BOOKS: YOU AT THE HELM - This self-help book digs deeper to help those who feel a need to change, says Alison Eadie. Lead Yourself: How To Be Where Others Will Follow by Mick Cope; momentum books, pounds 15 - Is there any room in the market for more self-

by ALISON EADIE, who writes a management column for the DailyTelegraph and Sunday Telegraph
Last Updated: 31 Aug 2010

Is there any room in the market for more self-help books, I wondered with a sinking heart as I sat down to read another. This one starts with the well-rehearsed premise that jobs for life are over and the only person you can rely on to provide emotional and financial security is yourself. To lead yourself and others effectively you must first know yourself and why you think, feel and behave as you do.

You can change yourself, but it is no quick fix. Through a combination of heart (emotions), head (decision-making) and hand (working with others) you must take control, make the right choices, work out where you want to go and how to get there.

If you like self-assessment tests, there are lots of them here: personal leadership inventories, charts to map your style, timeline decision corridors and escalators, fantasy canyons, shared success matrices and much more.

If these sound suspiciously like the stock-in-trade of a management consultant, it could be because Mike Cope is a business-transformation consultant. However, Lead Yourself is clearly written and reasonably jargon-free. There are occasional lapses. We surely do not need 'values bridge bandwidth management', which is basically about learning to compromise.

Cope's anecdotes are homely and effective and the advice sensible. Each chapter ends with a summary, helpful for impatient or forgetful readers.

But if you do not like touchy-feeliness, this book is not for you. One section invites us to look at our relationships with others. 'Try to see their problems, feel their pain ...' (Oh please.) Yet compared to some self-help books this is mild.

Who is this book for? Mainly corporate wage slaves who do not feel in control of their lives and are unsure what to do about it. They must want to change.

How was it for me? The earth didn't move, but I'm not the target audience.

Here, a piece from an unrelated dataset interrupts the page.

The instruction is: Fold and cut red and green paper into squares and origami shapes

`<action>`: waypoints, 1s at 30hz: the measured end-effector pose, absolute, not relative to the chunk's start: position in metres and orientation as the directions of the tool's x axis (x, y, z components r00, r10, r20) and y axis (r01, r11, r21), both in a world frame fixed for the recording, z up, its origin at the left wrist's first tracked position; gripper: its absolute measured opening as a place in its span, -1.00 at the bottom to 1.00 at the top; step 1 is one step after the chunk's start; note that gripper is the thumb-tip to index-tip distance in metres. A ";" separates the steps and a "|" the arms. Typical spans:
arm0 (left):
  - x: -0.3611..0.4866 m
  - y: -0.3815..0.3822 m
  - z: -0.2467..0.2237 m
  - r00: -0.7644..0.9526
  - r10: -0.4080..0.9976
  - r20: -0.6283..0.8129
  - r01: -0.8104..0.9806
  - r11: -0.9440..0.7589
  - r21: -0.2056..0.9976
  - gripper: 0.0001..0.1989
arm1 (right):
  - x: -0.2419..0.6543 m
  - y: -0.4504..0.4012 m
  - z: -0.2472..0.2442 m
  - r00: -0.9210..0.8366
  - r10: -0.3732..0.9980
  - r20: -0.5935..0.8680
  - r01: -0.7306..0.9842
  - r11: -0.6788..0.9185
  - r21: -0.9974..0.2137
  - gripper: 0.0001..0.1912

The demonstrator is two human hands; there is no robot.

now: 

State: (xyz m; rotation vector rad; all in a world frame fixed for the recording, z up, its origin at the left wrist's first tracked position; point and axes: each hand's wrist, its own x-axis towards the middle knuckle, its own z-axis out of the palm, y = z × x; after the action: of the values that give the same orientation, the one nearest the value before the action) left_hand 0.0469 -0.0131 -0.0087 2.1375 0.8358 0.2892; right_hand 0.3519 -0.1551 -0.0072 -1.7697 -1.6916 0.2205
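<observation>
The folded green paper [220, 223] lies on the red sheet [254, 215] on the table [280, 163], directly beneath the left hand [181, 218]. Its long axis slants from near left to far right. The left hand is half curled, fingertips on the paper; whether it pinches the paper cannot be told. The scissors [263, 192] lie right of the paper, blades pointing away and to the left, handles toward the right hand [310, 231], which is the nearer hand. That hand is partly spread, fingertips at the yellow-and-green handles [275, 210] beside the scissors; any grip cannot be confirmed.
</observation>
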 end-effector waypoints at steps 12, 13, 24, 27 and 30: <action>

I answered yes to seven questions designed to find out what control I have over my life. This apparently means I have a clear sense of choice and direction. I'm not so sure, but I am self-employed, choose my own assignments and hours and have no great desire to change.

Does the book say anything startlingly new? Hmm. It certainly digs deeper on the self-analysis front and comes up with less glib answers than some of the genre. If you feel overwhelmed and in need of a change, this book is readable and entertaining. It may do the trick for you.